*** Opening of Extracted entries ***
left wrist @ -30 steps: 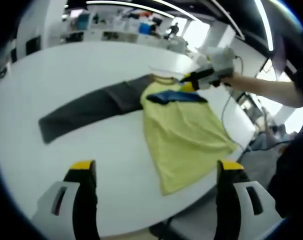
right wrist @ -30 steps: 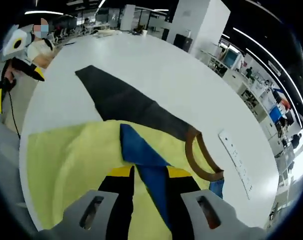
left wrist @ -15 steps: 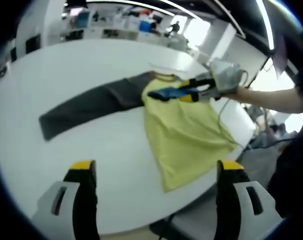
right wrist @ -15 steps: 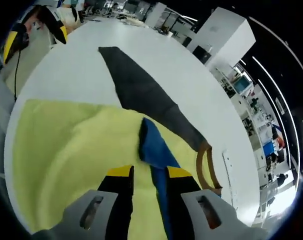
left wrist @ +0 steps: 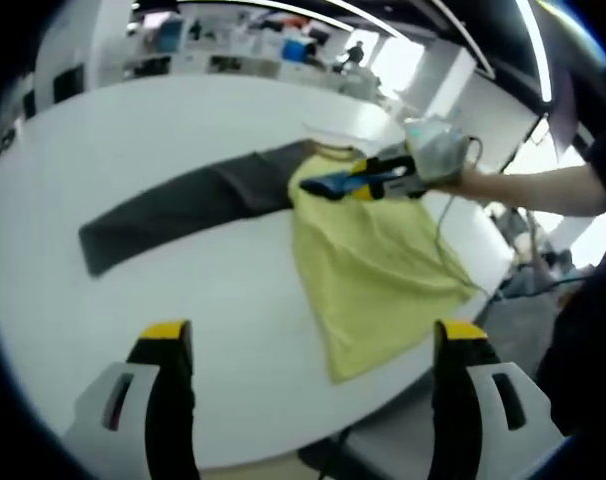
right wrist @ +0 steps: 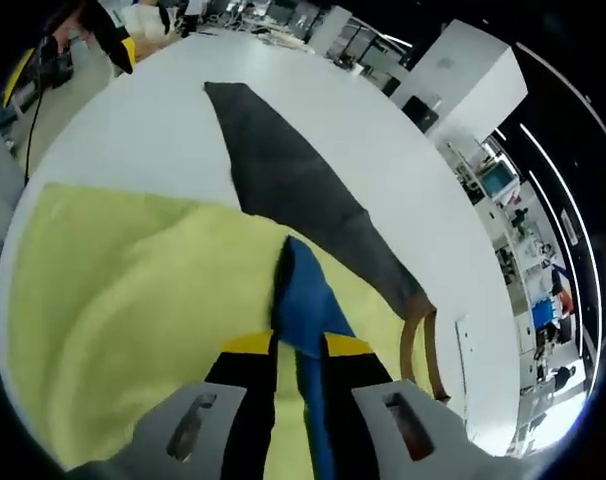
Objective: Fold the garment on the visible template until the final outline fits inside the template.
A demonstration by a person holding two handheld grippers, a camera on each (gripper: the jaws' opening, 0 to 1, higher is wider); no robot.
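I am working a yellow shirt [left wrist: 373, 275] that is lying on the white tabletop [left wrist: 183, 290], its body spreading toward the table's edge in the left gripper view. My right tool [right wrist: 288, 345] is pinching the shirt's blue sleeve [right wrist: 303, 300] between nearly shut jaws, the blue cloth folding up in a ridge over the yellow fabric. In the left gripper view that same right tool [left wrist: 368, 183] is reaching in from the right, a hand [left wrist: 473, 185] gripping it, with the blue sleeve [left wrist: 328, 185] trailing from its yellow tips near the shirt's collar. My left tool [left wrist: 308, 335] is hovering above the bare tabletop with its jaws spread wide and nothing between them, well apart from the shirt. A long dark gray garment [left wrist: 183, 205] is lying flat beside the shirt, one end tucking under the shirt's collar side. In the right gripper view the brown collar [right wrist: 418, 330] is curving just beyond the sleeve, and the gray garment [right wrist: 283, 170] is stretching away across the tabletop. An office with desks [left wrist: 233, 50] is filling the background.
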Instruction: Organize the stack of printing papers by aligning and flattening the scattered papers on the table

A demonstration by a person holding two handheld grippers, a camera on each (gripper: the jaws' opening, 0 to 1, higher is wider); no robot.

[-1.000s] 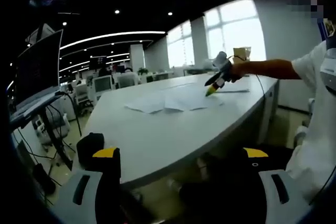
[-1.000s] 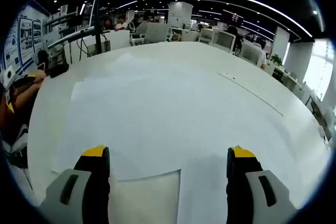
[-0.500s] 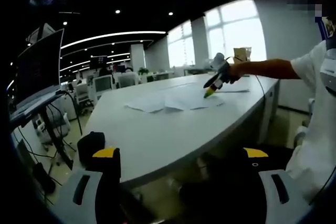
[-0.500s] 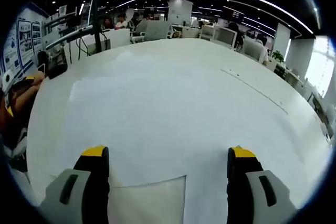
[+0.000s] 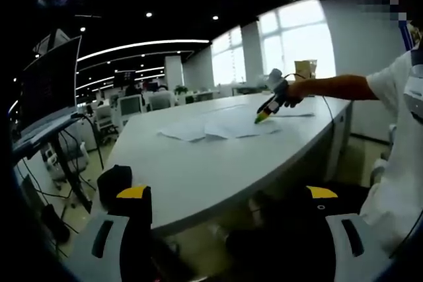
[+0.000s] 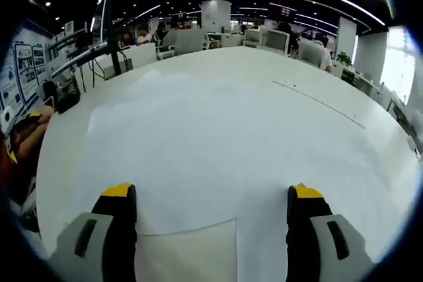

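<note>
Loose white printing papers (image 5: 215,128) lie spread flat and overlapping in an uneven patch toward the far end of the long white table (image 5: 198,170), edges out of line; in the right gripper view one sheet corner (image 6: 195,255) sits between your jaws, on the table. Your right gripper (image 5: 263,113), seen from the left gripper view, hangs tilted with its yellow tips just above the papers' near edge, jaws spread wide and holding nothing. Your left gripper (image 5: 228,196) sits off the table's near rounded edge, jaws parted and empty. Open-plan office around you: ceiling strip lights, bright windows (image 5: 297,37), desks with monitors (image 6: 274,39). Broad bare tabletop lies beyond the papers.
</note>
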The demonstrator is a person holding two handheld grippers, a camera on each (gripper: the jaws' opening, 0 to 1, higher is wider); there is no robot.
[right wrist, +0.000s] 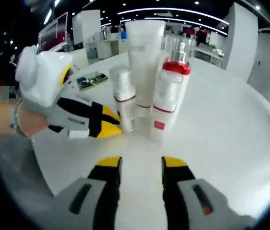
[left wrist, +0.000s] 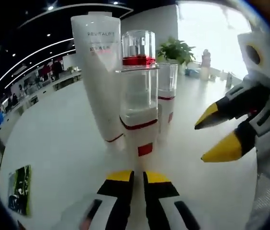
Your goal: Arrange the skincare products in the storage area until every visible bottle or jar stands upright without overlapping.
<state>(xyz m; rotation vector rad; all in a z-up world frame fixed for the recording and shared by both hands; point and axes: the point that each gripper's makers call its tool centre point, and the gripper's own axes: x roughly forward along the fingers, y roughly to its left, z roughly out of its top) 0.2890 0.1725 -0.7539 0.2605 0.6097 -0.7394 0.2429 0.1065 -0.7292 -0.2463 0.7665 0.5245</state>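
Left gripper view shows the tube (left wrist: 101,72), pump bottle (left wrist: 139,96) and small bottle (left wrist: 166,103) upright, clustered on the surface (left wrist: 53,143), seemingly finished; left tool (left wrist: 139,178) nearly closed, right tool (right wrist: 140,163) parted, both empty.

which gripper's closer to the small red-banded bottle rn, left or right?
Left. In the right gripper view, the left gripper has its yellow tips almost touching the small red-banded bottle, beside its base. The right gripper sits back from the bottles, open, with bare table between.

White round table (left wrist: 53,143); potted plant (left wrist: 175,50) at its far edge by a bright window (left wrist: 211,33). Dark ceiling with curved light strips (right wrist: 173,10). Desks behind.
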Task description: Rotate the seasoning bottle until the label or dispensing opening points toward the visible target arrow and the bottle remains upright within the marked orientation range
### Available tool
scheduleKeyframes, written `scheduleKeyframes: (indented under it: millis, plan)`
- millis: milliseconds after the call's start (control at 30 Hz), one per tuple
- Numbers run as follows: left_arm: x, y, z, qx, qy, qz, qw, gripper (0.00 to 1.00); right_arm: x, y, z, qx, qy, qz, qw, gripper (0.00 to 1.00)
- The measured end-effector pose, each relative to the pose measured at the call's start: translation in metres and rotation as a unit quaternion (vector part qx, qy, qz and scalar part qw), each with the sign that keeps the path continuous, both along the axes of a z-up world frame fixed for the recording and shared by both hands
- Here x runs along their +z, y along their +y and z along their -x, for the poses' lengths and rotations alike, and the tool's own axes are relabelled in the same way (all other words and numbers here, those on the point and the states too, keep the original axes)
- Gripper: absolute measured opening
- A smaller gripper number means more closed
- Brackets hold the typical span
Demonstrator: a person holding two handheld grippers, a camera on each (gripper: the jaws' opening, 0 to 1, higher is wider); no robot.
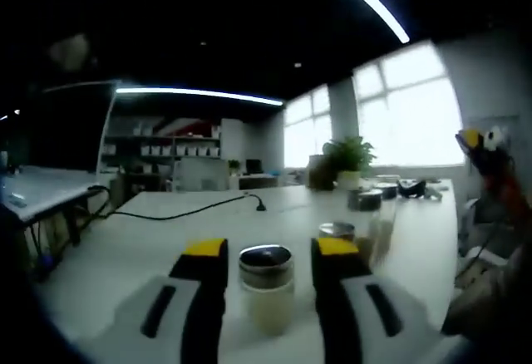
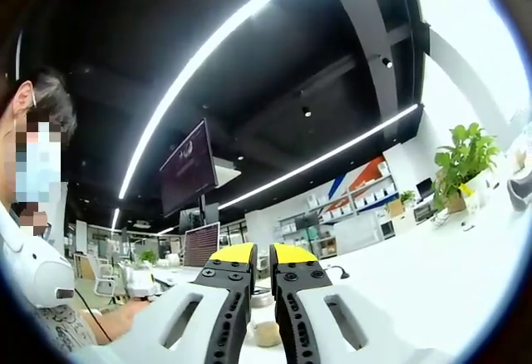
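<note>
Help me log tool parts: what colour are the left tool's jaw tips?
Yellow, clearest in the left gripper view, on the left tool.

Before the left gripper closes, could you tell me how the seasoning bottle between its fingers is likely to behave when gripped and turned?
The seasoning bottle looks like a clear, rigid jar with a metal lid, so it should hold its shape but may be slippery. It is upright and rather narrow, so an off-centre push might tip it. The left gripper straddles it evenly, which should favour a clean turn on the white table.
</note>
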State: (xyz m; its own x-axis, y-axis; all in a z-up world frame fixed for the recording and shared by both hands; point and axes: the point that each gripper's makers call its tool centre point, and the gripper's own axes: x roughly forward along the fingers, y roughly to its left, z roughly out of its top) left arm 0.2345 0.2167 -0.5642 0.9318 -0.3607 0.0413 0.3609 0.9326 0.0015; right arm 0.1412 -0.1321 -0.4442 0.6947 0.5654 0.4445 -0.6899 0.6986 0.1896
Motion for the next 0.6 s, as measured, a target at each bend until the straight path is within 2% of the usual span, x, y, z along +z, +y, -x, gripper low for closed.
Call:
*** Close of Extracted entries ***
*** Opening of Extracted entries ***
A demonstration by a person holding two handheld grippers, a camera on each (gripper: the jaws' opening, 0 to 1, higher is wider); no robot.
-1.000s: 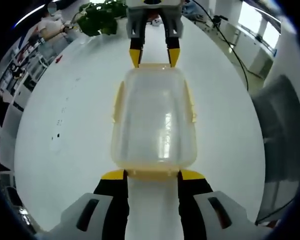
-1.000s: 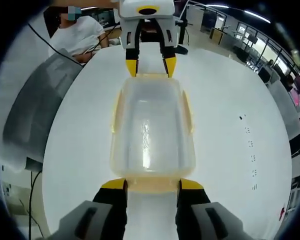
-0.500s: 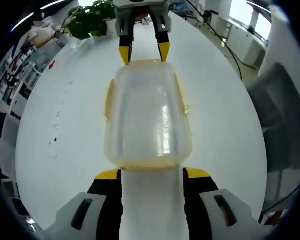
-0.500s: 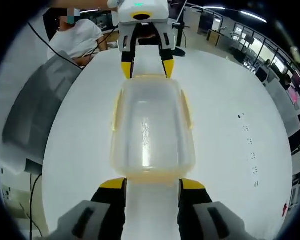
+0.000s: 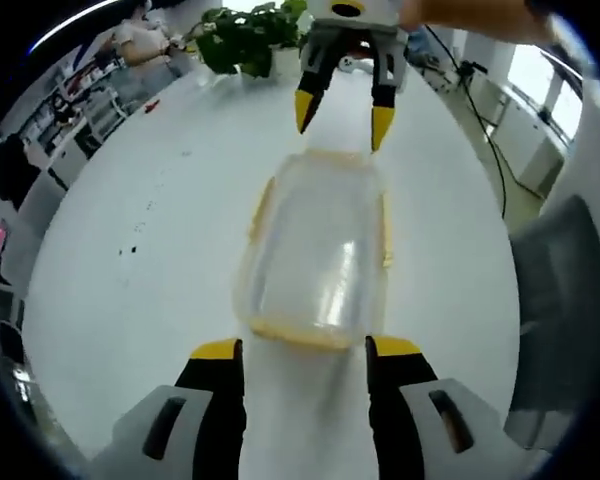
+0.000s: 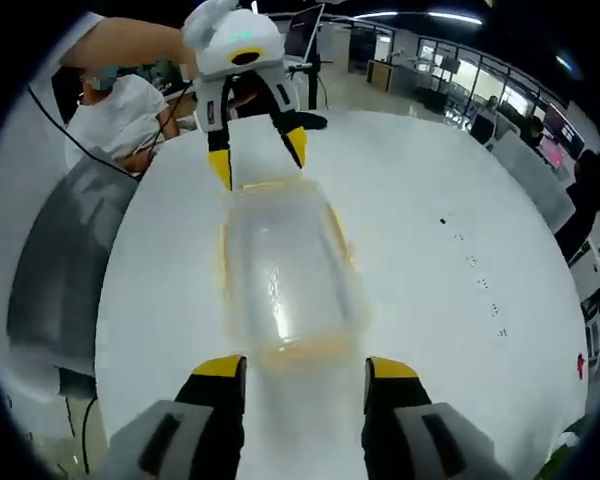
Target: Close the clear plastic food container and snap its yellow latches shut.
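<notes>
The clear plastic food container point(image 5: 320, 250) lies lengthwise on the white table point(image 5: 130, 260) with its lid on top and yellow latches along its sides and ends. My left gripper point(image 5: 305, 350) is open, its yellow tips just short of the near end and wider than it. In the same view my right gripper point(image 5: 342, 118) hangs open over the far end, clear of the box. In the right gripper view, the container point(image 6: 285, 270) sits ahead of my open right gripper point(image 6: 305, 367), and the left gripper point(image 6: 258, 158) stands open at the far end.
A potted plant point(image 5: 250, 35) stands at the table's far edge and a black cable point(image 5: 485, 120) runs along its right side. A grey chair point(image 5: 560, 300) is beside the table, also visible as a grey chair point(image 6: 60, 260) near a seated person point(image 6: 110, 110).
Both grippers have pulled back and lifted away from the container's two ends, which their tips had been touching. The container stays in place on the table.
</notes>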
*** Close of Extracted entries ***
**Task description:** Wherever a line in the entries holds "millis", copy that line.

**Answer:**
scheduleKeyframes, written `scheduleKeyframes: (indented under it: millis, plan)`
- millis: milliseconds after the call's start (control at 30 Hz), one per tuple

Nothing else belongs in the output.